> **YOUR GOAL**: Where in the data does the word "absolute" appear? Find those lines and copy them.

> **THE DATA**:
+---+
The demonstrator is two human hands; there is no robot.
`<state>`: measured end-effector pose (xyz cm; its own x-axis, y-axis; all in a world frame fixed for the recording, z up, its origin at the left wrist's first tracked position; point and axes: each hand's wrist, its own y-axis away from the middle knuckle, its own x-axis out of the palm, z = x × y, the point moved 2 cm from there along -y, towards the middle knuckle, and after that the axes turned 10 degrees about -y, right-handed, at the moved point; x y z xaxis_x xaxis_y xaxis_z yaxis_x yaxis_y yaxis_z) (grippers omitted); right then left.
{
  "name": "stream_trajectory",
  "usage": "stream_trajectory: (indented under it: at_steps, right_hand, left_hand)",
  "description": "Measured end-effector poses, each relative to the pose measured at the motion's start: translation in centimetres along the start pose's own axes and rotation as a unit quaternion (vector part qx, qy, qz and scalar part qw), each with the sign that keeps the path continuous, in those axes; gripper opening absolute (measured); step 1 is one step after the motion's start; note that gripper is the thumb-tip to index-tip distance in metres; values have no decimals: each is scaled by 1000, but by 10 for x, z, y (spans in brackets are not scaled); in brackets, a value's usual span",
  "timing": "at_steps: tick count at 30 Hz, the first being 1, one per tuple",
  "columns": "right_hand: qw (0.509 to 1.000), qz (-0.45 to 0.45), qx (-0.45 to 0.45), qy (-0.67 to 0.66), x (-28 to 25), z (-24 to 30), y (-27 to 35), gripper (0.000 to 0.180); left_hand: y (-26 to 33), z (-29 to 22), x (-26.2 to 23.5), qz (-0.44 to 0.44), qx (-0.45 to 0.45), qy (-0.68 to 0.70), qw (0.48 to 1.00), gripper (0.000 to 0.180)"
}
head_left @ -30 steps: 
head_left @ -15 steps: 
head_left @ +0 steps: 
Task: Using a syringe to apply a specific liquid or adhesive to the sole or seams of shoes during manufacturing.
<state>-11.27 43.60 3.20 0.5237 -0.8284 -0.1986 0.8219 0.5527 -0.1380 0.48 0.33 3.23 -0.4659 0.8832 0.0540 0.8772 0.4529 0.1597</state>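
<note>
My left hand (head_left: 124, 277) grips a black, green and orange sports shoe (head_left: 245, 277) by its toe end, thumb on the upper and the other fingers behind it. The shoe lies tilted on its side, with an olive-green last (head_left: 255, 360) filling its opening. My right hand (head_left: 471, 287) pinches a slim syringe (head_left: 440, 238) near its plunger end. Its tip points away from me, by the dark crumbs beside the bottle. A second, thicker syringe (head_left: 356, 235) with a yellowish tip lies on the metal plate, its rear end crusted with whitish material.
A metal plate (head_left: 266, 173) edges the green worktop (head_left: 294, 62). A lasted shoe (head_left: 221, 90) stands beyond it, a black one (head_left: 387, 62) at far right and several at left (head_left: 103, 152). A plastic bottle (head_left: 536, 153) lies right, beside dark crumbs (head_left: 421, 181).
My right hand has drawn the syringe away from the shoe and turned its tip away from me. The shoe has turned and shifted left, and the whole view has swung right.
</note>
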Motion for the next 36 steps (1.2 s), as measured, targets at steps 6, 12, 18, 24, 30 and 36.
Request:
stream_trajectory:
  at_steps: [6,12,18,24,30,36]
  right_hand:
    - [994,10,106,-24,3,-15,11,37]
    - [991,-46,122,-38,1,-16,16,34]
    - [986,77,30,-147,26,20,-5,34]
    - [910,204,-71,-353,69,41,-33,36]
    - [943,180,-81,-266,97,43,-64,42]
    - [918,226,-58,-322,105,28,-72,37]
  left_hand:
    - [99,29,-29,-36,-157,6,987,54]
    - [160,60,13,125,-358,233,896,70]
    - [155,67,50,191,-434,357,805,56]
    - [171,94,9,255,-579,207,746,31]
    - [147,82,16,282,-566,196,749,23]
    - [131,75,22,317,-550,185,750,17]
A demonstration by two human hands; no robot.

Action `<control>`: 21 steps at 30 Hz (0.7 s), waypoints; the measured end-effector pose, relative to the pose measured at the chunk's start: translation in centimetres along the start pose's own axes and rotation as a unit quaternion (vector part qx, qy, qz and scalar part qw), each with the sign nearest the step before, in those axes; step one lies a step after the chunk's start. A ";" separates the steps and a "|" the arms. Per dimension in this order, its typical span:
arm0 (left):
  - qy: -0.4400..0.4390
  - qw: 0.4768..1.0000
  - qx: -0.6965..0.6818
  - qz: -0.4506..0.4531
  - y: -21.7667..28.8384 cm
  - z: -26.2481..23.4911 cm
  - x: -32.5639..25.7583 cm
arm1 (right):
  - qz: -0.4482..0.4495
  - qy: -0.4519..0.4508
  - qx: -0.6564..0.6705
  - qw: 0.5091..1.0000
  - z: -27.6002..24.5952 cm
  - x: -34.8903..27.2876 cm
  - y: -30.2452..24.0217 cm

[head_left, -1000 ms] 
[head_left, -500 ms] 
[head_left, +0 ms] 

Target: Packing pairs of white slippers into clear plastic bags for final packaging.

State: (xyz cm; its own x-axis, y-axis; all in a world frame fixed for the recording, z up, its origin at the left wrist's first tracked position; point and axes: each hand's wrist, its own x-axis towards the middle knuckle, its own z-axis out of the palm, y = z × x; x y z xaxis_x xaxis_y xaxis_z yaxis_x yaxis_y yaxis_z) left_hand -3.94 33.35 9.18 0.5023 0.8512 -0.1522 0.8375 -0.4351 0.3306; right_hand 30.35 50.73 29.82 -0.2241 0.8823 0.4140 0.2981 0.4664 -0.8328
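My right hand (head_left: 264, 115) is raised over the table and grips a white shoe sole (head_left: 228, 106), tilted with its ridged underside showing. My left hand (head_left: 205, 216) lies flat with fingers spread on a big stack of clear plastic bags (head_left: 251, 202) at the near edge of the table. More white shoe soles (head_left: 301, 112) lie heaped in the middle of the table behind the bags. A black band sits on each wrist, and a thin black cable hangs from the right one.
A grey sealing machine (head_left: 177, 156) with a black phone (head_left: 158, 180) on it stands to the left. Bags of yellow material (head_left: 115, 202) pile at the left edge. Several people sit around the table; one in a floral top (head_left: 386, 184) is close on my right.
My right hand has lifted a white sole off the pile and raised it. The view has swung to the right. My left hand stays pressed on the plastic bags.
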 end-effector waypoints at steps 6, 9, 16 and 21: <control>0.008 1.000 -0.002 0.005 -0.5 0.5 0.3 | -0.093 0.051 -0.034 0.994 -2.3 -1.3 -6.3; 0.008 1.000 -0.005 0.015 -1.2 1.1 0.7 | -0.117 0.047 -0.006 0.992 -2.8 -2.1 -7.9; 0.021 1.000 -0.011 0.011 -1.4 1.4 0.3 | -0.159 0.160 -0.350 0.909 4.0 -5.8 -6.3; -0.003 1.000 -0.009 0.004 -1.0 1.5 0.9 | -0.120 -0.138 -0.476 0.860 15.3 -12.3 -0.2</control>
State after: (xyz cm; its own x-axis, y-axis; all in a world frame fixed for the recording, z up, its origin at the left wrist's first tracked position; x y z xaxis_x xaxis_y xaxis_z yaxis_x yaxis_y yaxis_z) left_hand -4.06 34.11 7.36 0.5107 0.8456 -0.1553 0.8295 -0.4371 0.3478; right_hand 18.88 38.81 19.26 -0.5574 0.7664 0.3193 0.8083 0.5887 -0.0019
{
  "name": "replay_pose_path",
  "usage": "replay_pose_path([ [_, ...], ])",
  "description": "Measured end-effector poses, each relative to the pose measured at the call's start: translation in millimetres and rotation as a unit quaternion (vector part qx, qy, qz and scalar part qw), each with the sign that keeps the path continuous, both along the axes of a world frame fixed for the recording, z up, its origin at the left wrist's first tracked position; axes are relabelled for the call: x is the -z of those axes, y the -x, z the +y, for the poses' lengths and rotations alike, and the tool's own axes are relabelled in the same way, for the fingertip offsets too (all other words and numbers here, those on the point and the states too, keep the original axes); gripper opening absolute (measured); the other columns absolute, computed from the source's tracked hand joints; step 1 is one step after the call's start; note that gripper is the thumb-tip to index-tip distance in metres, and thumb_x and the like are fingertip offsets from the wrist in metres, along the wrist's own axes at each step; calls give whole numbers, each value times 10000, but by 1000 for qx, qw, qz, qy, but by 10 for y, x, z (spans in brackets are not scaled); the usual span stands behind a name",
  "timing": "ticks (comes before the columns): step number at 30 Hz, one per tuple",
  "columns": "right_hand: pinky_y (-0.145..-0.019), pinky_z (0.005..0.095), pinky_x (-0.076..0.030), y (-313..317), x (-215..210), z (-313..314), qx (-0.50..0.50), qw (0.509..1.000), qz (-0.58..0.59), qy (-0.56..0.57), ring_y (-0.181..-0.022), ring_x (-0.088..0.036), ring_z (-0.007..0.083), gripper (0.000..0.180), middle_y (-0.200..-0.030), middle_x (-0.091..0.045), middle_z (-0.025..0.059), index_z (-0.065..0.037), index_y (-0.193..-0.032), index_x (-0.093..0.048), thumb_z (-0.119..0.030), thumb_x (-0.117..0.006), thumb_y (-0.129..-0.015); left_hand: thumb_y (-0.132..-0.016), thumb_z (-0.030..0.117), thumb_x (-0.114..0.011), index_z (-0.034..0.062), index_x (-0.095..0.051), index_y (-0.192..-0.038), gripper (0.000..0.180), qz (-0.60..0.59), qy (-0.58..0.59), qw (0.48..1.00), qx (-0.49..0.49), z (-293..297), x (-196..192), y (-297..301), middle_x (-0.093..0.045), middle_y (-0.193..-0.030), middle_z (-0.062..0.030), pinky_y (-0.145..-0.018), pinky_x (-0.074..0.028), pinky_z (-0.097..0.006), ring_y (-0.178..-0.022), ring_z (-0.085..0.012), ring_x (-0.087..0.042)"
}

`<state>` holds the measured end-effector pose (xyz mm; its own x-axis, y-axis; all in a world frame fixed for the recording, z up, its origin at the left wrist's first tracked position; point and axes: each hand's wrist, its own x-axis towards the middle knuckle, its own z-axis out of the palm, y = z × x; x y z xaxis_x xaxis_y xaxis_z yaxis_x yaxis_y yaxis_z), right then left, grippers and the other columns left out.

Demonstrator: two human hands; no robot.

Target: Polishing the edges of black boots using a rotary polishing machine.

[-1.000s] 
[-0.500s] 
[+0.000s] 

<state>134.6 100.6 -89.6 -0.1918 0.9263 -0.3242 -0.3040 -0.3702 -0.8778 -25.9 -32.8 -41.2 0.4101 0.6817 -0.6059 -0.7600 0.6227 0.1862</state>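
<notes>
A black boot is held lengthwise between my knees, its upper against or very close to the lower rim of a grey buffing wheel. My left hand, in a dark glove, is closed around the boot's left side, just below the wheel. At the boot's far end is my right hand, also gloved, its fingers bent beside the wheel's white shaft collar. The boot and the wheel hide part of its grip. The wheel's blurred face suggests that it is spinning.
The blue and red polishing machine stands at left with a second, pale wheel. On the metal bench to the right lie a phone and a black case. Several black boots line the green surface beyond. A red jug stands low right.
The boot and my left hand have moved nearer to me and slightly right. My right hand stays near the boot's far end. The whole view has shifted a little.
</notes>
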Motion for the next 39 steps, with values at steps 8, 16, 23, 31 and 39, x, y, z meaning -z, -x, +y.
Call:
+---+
> **SOLUTION**:
  "description": "Measured end-effector poses, each relative to the pose measured at the motion's start: translation in centimetres along the start pose's own axes and rotation as a unit quaternion (vector part qx, qy, qz and scalar part qw), each with the sign that keeps the path continuous, in those axes; gripper opening absolute (measured); step 1 is one step after the motion's start; note that gripper is the thumb-tip to index-tip distance in metres; values have no decimals: each is scaled by 1000, but by 10 for x, z, y (spans in brackets are not scaled); in brackets, a value's usual span",
  "description": "Measured end-effector poses, each relative to the pose measured at the call's start: translation in millimetres and rotation as a unit quaternion (vector part qx, qy, qz and scalar part qw), each with the sign that keeps the path continuous, both along the axes of a world frame fixed for the recording, z up, its origin at the left wrist's first tracked position; axes are relabelled for the call: x is the -z of those axes, y the -x, z the +y, for the poses' lengths and rotations alike, and the tool's own axes are relabelled in the same way, for the fingertip offsets too (all other words and numbers here, those on the point and the states too, keep the original axes); gripper opening absolute (measured); the other columns absolute, computed from the source's tracked hand joints; step 1 is one step after the call's start; note that gripper is the thumb-tip to index-tip distance in metres, and thumb_x and the like are fingertip offsets from the wrist in metres, along the wrist's own axes at each step; calls give whole numbers, each value times 10000, but by 1000 for qx, qw, qz, qy, but by 10 for y, x, z (spans in brackets are not scaled); the usual span stands behind a name",

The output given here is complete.